Action item
Copy the records that follow exactly as written, but not their pictures.

Raw data
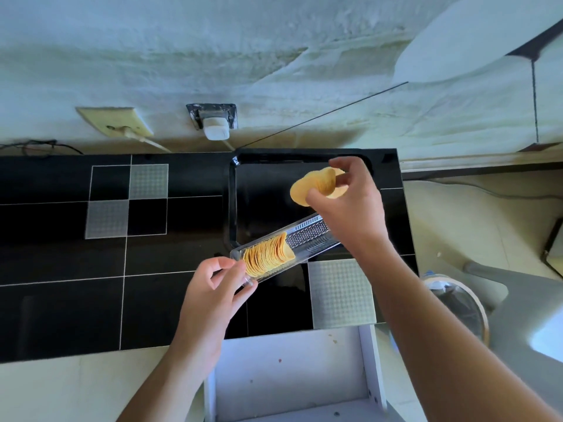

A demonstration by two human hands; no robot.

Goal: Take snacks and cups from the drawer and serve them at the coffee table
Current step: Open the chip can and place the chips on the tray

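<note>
Your right hand (344,202) pinches a few pale crisps (316,185) above the black tray (233,202), while your left hand (213,287) grips the clear crisp sleeve (307,242) by its end.

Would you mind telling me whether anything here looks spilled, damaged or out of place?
Only small things: a few crumbs lie scattered on the floor of the open white drawer. The chips in the right hand and those in the clear tray look whole; none have spilled.
</note>
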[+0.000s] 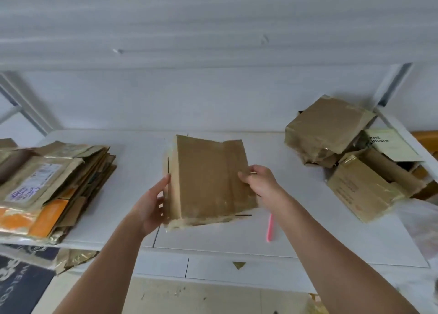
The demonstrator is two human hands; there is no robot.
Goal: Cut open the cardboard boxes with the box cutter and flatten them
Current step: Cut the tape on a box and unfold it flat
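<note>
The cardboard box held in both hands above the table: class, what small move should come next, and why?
Probably press the box flat between the hands: the left hand and right hand grip its opposite edges, it already looks partly collapsed, and the pink cutter lies unused on the table.

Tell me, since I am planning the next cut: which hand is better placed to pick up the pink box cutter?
The right hand. The box cutter lies on the white table just below that hand's side of the box, while the left hand grips the opposite edge.
</note>
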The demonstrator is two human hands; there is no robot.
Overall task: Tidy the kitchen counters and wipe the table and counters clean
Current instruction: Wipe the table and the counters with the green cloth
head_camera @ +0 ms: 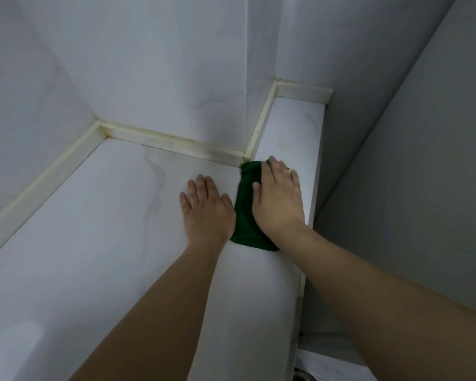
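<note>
A dark green cloth (245, 207) lies flat on the white counter (107, 229), close to the corner where the wall juts out. My right hand (278, 196) presses down on the cloth with straight fingers and covers its right part. My left hand (206, 207) rests flat on the bare counter just left of the cloth, fingers spread, its edge touching the cloth.
White walls enclose the counter, edged with a yellowed sealing strip (176, 141). A narrow counter strip (291, 127) runs back beside a tall grey panel (410, 160) on the right. The counter's right edge drops off near my right forearm.
</note>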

Written response
A demonstration by two human hands; no robot.

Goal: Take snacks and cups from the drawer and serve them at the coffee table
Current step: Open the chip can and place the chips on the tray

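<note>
Your right hand (344,202) pinches a few pale crisps (316,185) above the black tray (233,202), while your left hand (213,287) grips the clear crisp sleeve (307,242) by its end.

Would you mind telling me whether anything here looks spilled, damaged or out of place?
Only small things: a few crumbs lie scattered on the floor of the open white drawer. The chips in the right hand and those in the clear tray look whole; none have spilled.
</note>
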[+0.000s] 
The demonstrator is two human hands; there is no robot.
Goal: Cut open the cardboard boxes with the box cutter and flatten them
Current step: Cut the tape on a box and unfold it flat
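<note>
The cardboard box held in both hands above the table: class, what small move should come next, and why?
Probably press the box flat between the hands: the left hand and right hand grip its opposite edges, it already looks partly collapsed, and the pink cutter lies unused on the table.

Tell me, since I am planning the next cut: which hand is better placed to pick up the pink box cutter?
The right hand. The box cutter lies on the white table just below that hand's side of the box, while the left hand grips the opposite edge.
</note>
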The demonstrator is two human hands; there is no robot.
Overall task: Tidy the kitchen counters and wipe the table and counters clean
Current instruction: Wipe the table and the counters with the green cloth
head_camera @ +0 ms: 
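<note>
A dark green cloth (245, 207) lies flat on the white counter (107, 229), close to the corner where the wall juts out. My right hand (278, 196) presses down on the cloth with straight fingers and covers its right part. My left hand (206, 207) rests flat on the bare counter just left of the cloth, fingers spread, its edge touching the cloth.
White walls enclose the counter, edged with a yellowed sealing strip (176, 141). A narrow counter strip (291, 127) runs back beside a tall grey panel (410, 160) on the right. The counter's right edge drops off near my right forearm.
</note>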

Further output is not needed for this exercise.